_Task item_
Please transcribe the data that follows exactly, from its first line through the line that contains "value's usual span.".

━━━

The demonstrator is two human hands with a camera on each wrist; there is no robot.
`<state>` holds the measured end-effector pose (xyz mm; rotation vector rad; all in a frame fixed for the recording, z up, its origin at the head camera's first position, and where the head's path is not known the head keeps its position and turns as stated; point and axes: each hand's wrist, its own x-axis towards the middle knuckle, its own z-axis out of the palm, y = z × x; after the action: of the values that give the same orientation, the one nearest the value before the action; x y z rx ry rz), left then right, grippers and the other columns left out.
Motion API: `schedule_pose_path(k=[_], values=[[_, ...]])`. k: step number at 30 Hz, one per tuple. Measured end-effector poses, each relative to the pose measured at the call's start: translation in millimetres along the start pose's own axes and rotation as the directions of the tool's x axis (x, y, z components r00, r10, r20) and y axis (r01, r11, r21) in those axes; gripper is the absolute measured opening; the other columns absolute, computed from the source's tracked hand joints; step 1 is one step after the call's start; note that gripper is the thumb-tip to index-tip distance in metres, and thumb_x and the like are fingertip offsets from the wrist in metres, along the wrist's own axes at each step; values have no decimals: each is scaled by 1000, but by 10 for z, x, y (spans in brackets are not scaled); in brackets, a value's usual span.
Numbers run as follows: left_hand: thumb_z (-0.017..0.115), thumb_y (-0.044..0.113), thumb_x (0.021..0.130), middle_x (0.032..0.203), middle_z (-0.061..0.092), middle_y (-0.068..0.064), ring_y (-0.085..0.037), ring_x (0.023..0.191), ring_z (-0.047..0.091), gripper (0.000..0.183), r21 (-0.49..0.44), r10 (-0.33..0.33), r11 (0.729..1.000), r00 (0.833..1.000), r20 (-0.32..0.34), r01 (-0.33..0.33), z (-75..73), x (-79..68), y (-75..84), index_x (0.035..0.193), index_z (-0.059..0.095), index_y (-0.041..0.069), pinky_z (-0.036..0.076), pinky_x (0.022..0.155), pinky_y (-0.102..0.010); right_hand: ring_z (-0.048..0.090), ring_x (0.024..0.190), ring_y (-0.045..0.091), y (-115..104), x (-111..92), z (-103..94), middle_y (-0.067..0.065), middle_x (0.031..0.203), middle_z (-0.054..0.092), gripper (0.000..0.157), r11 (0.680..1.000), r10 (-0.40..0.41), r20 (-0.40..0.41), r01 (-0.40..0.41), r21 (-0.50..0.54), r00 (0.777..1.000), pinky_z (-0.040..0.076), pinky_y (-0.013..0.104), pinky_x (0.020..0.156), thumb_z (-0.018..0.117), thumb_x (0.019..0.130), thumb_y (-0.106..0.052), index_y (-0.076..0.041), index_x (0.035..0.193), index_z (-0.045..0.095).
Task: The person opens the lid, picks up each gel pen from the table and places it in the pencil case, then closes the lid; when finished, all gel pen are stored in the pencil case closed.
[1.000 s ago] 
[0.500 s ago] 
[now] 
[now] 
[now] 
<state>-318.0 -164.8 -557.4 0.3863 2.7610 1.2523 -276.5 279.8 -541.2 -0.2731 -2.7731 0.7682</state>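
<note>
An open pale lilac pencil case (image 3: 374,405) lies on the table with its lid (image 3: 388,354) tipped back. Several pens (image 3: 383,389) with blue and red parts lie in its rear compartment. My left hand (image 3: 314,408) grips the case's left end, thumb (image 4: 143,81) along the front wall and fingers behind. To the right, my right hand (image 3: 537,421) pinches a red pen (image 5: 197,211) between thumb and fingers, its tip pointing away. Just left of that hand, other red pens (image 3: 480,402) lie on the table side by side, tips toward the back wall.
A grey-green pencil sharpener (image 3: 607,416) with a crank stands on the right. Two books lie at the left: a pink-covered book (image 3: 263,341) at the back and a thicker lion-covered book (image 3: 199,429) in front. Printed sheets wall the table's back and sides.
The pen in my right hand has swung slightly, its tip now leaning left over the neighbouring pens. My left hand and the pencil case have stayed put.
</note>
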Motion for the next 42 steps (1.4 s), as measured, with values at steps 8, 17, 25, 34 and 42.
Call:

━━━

_Written answer_
The demonstrator is two human hands with a camera on each wrist; there is no robot.
`<state>` holds the measured end-effector pose (xyz mm; rotation vector rad; all in a frame fixed for the recording, z up, its origin at the head camera's first position, and where the head's path is not known the head keeps its position and turns as stated; point and axes: each hand's wrist, its own x-axis towards the middle knuckle, its own z-axis out of the palm, y = z × x; after the action: of the values that give the same orientation, the one nearest the value before the action; x y z rx ry rz), left then right, grippers and the other columns left out.
Motion API: `schedule_pose_path(k=[_], values=[[_, ...]])`. k: step number at 30 Hz, one per tuple. Measured end-effector poses, each relative to the pose measured at the call's start: translation in millimetres along the start pose's own axes and rotation as the directions of the tool's x axis (x, y, z components r00, r10, r20) and y axis (r01, r11, r21) in those axes; gripper is the absolute measured opening; the other columns absolute, computed from the source's tracked hand joints; step 1 is one step after the call's start; note that gripper is the thumb-tip to index-tip distance in metres, and thumb_x and the like are fingertip offsets from the wrist in metres, along the wrist's own axes at each step; values have no decimals: each is scaled by 1000, but by 10 for z, x, y (spans in brackets are not scaled); in brackets, a value's usual span.

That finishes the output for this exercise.